Los tres deficientes tardaron en comprender la ironía lo que me tomó formarme junto a Moira y escupirlos durante el escape.
No sé qué oculta fuerza me impulsó a interponer mi metro cincuenta entre los abusadores y él. Lo cierto es que luego de aquella peripecia nos volvimos cómplices. Yo lo ayudaba con la tarea y las pruebas de lengua y a cambio me secundaba en las más descabelladas incursiones. ¿Tiramos manzanas desde la terraza? ¿A qué no le gritás a ese policía que es un cagón? ¿Le pedimos a Emilia que nos muestre la bombacha en el recreo?
Pasado ese tiempo, y como si todo debiera equilibrarse, vino la contracara.
Moira se fracturó la pierna durante el recreo. Cuando le pregunté cómo había sido se mostró ambiguo. Le prescribieron un mes de reposo en la indecible compañía de un yeso hasta la ingle.

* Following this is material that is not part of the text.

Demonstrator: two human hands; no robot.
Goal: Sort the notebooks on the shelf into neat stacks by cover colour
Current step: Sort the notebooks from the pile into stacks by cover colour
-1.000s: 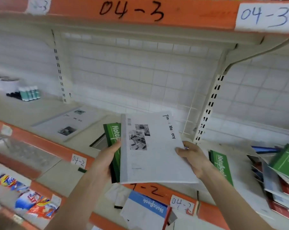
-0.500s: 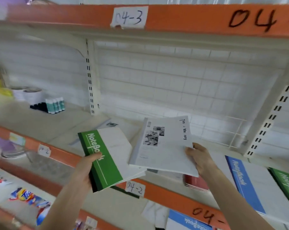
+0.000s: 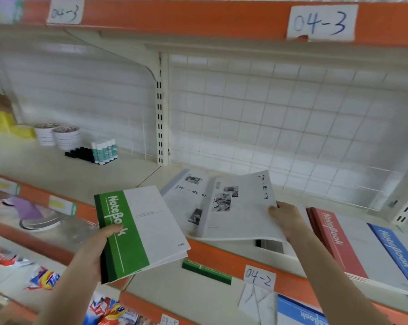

A los días recibí una comunicación suya; me llamaba de un teléfono público, ¿cómo hiciste para salir? quise saber, pero omitió la respuesta. Le conté que todos preguntaban por él, hasta los maestros lo extrañaban, y que lo iba a ayudar para que no repitiese de grado. Por qué me decís eso, lo noté alarmado; pero me hice el opa en relación al 1 que se había sacado en la prueba de matemática. Hablamos poco más porque se agotaba el tiempo del cospel. Me recordó que andaba solo, y no pude saber qué insinuó porque se cortó.
Segunda infamia, tuvimos la típica “saquen una hoja” con la de historia. Eran cinco preguntas que sabía sobre mayas y aztecas, pero alguien me plantó un machete. Según palabras de la maestra estaba tirado junto a mi silla y la letra se parecía mucho a la mía. De nada me valió berrear que me habían hecho la cama. Es una trampa, la inclinación de la letra corresponde a un derecho y yo escribo con la zurda, fue toda mi evidencia desoída por ella.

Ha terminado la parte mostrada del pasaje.